Tiredness of life: the growing phenomenon in western society
Tiredness of life is a distinct form of suffering in which life seems stripped of meaning.

So many huge shifts in society forced rifts and changes in family, friends and where we even fit into society any more. We've not found our feet. For older folks, what Covid peeled back about the abuses and horrific nature of too many retirement communities and nursing homes was a legitimate source of fear for themselves and their families. Just providing for basic needs isn't enough.

The single basic requirement that gets us through it all is connections.

Our kids don't feel connected. Sadly, that often leads to bullying, which leads to suicide rates skyrocketing among kids. What does that say that children are weary of life to the point of suicide as young as nine?

I've read any number of very powerful self-help books lately. What fascinates me about all of them is that the throughline for every single one of us is that if we are to survive and thrive, we MUST feel connected to each other.

This isn't just an issue for the aged. It's the issue for the ages.

Marginalized people feel disconnected from society.

Older folks, younger people, mid-life folks in crisis, you name your -ism and I will tell you that the only way to weather these storms is to feel connected.

Being angry at life and the world only pushes people away. Being angry at ourselves for our mistakes and failings (mostly false) pushes us into a corner where we bite our nails and feel the only way is out, completely out.

The only true answer is connections.

Being disconnected is aging us all prematurely. No question.

Is there a way past this?

Yes. In other words, we have to SAY yes to other people.

First, to all those friendly folks who took my business card and didn't call, I hope you did at least call someone else. To all those people who ghosted me after the beginning of a friendship, I hope others don't ghost you. To all those people, who, like me, have tried with all sincerity to create community in a new place, don't give up if folks keep shutting the door in your face.

I won't. Because my life depends on it. So does yours.

I get how scary it can be to reach out or receive invitations. I get it. But we can't keep saying no. For there will come a time when you, as do I, need community in a very big way. And those take investment.

Say yes. Keep trying.

Whoever you are, please don't allow fear to force your actions. Say yes to new people. Say yes to taking a chance on a lunch partner once in a while. We all have to try out new friends, and some don't work.

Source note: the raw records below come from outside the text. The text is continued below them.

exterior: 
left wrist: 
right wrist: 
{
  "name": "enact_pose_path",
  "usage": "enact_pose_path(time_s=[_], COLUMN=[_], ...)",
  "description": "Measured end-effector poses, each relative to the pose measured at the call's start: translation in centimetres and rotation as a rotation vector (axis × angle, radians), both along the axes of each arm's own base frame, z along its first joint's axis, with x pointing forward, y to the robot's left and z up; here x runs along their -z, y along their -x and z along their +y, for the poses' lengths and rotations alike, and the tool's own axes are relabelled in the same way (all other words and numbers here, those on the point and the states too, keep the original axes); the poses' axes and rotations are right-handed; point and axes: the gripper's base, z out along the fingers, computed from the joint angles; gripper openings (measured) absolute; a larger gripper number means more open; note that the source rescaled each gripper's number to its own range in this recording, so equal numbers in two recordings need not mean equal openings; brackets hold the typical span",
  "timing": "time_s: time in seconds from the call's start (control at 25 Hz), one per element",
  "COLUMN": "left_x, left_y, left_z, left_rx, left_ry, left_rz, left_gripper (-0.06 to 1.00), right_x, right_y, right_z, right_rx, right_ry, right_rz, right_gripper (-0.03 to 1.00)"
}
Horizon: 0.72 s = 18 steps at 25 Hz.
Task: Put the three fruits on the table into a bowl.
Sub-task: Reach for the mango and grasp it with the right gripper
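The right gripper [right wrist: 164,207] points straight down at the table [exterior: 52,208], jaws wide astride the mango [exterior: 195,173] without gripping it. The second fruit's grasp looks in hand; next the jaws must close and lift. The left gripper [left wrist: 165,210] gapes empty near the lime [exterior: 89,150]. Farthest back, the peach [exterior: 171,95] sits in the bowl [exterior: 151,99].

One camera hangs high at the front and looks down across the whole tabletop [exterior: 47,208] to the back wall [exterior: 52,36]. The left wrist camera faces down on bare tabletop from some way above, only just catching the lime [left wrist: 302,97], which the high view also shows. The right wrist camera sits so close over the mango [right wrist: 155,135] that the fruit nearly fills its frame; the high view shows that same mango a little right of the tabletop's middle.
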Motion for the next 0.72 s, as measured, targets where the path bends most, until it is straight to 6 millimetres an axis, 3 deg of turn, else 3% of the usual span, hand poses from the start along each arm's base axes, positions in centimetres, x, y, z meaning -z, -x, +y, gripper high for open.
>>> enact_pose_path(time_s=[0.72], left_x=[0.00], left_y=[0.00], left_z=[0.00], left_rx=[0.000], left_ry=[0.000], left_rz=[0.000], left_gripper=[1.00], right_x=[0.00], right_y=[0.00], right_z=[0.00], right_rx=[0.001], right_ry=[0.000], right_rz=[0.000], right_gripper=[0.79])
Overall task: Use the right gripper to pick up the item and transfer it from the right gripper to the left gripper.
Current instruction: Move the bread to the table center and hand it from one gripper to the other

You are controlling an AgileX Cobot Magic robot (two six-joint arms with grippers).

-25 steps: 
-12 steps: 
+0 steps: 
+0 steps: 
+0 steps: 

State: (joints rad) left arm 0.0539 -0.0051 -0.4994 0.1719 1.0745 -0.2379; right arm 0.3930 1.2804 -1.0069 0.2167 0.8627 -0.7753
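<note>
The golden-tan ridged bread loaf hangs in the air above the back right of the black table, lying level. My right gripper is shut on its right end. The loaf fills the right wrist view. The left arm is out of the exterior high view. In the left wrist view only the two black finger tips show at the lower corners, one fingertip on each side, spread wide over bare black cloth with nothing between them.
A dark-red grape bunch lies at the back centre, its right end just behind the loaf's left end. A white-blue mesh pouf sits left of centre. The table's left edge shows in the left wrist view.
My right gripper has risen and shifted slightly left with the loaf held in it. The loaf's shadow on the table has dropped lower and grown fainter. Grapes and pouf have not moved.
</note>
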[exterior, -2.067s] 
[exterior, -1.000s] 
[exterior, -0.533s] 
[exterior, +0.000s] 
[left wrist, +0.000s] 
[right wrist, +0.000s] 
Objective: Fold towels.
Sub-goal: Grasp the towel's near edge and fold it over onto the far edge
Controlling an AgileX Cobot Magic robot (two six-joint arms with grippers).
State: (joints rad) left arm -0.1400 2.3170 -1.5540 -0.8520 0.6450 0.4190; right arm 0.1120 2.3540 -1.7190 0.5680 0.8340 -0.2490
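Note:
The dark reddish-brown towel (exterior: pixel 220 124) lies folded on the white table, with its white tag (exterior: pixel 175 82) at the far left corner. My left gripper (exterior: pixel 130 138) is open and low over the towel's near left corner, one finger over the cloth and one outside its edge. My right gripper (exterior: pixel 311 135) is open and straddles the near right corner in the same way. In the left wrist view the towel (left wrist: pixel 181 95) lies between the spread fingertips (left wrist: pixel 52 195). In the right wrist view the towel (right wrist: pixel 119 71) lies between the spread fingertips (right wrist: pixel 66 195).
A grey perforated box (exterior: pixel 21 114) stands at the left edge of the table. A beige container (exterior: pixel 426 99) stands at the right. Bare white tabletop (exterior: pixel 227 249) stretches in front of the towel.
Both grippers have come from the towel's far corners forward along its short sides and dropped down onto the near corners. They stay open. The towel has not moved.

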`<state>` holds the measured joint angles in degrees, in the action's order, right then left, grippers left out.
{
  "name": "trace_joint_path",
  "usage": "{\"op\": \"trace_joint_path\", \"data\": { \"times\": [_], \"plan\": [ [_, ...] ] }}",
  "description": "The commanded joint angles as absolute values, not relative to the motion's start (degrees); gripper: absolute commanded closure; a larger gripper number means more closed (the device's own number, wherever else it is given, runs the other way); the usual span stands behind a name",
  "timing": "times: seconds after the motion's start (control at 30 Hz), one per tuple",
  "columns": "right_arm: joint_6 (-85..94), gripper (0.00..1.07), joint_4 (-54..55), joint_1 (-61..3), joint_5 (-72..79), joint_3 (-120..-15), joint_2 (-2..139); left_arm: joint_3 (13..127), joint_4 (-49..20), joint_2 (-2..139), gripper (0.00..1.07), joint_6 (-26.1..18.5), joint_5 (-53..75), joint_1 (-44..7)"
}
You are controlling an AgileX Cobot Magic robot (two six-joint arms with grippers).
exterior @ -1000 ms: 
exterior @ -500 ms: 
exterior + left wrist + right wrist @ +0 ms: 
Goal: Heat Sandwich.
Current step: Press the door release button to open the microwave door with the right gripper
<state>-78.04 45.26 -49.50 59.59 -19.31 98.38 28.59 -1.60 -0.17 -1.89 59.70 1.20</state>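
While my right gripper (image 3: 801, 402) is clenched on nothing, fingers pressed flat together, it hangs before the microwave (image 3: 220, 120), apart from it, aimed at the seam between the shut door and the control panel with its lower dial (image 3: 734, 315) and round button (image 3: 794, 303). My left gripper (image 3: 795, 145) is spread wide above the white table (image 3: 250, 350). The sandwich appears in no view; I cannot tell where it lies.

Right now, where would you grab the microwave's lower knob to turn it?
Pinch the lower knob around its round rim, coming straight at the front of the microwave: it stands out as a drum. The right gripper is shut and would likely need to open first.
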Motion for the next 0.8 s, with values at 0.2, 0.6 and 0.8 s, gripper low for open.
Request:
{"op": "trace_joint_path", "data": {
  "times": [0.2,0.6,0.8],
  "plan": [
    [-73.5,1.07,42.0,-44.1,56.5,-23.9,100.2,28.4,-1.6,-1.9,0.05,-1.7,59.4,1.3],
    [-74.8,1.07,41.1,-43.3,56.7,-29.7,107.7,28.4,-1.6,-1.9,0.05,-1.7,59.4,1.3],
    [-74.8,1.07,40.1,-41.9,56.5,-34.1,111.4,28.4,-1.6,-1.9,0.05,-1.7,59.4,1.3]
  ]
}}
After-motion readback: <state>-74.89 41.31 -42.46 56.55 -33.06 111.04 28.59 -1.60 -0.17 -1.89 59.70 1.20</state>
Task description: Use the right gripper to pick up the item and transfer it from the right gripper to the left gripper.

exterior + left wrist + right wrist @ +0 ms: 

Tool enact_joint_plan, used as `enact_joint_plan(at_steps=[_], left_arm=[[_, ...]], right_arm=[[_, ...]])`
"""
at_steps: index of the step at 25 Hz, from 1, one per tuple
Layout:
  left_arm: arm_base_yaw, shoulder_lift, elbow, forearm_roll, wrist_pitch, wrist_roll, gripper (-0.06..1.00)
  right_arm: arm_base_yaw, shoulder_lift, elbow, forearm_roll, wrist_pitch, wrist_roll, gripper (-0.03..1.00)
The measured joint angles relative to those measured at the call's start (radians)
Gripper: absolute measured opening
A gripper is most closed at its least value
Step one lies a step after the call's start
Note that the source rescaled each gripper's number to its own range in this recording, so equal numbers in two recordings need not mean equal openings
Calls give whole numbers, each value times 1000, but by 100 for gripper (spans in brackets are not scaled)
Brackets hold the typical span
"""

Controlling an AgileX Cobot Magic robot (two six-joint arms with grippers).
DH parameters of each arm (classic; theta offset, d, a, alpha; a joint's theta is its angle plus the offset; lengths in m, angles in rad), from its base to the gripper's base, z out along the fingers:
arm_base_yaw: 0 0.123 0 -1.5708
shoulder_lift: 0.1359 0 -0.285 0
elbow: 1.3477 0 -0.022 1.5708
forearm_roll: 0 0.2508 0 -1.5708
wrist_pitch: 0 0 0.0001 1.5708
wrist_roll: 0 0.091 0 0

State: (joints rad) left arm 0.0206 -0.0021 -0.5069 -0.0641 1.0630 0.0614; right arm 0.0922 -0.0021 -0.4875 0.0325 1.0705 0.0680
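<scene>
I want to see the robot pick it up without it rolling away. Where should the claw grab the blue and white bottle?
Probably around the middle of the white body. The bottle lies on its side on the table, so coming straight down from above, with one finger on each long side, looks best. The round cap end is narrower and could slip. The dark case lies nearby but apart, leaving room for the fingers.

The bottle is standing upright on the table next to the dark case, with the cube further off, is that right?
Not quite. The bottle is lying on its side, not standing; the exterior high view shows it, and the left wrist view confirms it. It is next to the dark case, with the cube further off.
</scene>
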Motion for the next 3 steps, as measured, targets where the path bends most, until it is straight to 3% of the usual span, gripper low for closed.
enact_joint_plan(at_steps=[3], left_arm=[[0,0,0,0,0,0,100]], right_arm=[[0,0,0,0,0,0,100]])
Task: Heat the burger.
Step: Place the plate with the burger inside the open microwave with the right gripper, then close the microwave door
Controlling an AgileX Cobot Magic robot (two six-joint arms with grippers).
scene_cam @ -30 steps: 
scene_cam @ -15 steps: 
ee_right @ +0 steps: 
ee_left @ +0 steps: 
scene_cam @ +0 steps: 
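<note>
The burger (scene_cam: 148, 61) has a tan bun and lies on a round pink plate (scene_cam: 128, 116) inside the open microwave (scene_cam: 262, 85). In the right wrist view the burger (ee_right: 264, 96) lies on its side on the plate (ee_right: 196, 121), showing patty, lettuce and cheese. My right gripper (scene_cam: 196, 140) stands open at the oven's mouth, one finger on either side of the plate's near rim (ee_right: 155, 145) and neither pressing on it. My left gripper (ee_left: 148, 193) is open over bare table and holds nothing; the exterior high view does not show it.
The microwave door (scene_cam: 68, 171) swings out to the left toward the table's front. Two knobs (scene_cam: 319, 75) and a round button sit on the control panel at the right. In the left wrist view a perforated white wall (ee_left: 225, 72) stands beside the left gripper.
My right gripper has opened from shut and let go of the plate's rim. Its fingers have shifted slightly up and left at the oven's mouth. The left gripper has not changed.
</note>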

Occasional disappointment is part of the menu.

Dessert still is on the menu. Dessert is friends. Friends remind us why life is so worthwhile. Friends ARE family.

Photo by Surface / Unsplash


Yes to friends is yes to life. Yes to life is to never ever ever EVER being tired of life until it's truly time to go.

Before then, you are a gift to a lot of someones who are waiting to find you.

Say yes, and then say good bye to being tired of life.